== Assigned task ==
The required output is all lines below that contain the word "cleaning".

== Material for the task ==
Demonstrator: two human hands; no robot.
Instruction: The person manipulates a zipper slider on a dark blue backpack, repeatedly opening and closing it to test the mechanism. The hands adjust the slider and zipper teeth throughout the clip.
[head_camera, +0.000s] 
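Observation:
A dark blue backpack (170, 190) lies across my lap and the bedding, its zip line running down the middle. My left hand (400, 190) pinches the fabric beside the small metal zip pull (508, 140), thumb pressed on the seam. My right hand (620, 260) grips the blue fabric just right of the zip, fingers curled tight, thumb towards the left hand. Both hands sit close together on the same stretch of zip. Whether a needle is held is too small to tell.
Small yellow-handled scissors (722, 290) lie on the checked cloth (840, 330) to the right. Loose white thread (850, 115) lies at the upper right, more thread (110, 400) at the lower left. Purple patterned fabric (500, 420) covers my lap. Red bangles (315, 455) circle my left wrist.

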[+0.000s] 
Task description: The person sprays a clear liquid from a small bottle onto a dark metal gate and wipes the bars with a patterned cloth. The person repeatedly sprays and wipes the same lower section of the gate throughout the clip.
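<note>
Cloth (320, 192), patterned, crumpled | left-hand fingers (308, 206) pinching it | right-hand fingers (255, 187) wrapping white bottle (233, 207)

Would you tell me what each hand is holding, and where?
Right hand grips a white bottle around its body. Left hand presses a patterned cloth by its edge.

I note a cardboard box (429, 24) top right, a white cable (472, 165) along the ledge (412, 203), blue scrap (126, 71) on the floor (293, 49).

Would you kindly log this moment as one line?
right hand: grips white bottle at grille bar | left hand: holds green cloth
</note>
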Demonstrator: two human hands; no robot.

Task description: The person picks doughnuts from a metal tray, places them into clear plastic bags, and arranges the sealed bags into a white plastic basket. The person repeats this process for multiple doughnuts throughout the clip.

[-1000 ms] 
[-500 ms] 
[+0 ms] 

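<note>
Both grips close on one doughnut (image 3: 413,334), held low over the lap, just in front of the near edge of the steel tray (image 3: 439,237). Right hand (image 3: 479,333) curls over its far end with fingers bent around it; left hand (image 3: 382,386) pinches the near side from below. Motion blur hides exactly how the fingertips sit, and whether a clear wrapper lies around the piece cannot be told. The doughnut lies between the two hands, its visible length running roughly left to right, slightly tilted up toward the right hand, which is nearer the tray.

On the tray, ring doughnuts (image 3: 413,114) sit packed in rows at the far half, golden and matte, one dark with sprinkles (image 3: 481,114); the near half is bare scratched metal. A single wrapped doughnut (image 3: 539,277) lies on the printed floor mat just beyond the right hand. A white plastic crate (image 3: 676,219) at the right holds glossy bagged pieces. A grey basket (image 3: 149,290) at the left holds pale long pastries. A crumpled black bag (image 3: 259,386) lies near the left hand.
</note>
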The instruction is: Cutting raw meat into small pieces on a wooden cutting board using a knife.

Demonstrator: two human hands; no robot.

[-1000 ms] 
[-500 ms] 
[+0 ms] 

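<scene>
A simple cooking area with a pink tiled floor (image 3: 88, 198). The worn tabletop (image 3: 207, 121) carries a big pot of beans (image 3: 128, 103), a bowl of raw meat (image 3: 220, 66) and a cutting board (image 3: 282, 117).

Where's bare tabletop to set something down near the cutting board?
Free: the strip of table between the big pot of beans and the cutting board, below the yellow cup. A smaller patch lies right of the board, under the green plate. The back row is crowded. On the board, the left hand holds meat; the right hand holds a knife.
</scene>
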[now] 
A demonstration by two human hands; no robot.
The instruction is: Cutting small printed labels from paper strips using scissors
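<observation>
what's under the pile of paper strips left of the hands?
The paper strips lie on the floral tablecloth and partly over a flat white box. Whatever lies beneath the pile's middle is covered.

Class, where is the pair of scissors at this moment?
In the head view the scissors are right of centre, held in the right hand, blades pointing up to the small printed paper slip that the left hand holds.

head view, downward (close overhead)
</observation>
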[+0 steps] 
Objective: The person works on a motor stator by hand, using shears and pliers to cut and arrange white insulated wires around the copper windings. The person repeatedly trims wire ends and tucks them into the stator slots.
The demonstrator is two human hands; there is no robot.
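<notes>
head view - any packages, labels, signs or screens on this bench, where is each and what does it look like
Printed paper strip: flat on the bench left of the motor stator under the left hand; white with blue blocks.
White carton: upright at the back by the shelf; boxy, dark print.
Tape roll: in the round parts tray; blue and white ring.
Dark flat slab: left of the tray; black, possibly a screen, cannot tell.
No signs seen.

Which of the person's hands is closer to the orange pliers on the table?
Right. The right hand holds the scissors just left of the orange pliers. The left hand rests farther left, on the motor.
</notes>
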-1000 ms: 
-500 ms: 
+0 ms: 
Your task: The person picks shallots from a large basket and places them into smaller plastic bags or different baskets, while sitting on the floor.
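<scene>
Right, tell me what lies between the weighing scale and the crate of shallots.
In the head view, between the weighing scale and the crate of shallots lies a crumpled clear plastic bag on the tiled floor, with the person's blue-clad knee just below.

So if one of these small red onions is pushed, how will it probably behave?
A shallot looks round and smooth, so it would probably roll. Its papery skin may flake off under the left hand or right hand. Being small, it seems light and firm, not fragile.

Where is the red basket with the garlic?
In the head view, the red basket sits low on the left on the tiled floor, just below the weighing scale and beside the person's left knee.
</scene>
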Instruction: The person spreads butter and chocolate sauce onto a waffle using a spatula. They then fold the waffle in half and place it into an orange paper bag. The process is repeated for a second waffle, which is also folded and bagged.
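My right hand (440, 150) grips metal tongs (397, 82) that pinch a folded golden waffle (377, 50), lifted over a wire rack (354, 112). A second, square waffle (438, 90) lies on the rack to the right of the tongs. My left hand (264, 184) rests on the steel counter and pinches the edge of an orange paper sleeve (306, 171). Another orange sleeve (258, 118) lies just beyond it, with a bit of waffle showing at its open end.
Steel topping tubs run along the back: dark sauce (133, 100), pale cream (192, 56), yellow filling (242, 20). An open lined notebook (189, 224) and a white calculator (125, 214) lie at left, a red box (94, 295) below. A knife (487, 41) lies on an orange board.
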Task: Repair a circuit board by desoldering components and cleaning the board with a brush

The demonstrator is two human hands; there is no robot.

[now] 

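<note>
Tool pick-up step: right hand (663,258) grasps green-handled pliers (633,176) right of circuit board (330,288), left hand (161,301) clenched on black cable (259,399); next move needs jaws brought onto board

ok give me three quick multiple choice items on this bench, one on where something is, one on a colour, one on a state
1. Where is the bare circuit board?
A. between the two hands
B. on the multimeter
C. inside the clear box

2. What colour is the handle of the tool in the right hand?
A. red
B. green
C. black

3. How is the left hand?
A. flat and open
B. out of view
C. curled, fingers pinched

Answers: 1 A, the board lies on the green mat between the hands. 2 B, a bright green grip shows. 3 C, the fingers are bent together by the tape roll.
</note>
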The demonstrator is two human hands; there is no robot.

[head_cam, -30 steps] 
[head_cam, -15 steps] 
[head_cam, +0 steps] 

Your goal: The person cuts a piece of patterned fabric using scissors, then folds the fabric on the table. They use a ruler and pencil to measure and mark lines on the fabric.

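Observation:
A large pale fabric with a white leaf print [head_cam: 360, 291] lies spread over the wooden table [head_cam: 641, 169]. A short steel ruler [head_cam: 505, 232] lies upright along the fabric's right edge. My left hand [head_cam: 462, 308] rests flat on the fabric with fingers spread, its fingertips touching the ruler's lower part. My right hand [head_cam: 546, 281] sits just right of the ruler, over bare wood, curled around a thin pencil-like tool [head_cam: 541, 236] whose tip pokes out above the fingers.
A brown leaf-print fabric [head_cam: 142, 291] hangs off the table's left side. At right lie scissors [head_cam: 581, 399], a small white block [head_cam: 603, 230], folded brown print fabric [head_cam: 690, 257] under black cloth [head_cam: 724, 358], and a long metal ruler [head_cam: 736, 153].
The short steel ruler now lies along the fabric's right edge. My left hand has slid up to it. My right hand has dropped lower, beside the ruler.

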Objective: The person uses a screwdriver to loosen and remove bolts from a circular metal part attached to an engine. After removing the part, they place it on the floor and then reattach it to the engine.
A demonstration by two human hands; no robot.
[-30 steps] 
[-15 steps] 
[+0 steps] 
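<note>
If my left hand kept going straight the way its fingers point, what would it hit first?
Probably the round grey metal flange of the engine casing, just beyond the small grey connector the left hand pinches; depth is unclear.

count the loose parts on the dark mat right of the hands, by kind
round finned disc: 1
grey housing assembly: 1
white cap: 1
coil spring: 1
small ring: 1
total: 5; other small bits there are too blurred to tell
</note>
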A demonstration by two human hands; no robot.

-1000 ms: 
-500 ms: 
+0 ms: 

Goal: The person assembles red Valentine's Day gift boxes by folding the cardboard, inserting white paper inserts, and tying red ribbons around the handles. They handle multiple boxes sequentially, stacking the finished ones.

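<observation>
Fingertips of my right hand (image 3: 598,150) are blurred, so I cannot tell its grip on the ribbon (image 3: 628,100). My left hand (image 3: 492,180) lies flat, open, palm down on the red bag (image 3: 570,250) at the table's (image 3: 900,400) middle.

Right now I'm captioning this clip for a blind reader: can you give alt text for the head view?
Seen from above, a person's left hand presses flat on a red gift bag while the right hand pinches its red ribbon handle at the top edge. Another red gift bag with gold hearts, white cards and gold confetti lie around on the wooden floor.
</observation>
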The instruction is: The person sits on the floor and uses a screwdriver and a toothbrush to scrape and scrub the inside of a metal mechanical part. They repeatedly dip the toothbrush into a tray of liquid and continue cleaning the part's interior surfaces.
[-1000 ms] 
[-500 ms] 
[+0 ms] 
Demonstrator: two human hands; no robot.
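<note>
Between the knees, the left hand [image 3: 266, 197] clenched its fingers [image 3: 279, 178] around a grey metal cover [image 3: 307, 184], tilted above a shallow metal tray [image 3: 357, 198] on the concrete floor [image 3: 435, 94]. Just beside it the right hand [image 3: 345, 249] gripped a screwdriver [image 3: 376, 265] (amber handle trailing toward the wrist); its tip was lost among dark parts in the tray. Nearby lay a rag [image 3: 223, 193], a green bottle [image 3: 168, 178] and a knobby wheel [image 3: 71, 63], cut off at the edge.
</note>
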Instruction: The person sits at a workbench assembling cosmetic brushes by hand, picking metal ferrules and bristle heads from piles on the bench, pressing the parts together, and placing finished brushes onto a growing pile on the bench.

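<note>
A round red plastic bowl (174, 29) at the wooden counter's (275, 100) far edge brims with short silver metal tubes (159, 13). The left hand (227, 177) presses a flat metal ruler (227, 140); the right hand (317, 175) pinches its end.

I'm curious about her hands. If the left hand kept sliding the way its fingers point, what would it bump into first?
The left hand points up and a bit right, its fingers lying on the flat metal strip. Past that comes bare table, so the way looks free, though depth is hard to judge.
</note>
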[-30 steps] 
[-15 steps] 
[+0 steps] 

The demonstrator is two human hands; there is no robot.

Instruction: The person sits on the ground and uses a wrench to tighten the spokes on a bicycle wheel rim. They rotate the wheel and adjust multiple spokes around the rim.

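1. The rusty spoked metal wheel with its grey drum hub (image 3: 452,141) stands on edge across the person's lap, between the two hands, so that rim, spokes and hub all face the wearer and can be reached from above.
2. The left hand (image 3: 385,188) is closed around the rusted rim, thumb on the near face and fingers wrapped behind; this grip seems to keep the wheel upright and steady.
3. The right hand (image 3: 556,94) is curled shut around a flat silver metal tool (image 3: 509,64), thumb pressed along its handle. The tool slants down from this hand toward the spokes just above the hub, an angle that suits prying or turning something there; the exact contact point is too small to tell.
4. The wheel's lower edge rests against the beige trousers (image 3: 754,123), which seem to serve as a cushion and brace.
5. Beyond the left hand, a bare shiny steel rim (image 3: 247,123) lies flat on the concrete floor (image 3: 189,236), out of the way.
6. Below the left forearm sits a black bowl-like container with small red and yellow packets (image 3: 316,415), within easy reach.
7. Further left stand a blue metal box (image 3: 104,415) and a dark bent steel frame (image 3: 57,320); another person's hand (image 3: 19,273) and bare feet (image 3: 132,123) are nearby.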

== Answer ==
Task: Repair a circuit board by desoldering components and cleaning the board with a brush
The instruction is: The person sits on the floor and uses a screwdriver and a toothbrush to scrape and scrub the inside of a metal mechanical part. They repeatedly dip the toothbrush into a tray of liquid and continue cleaning the part's interior surfaces.

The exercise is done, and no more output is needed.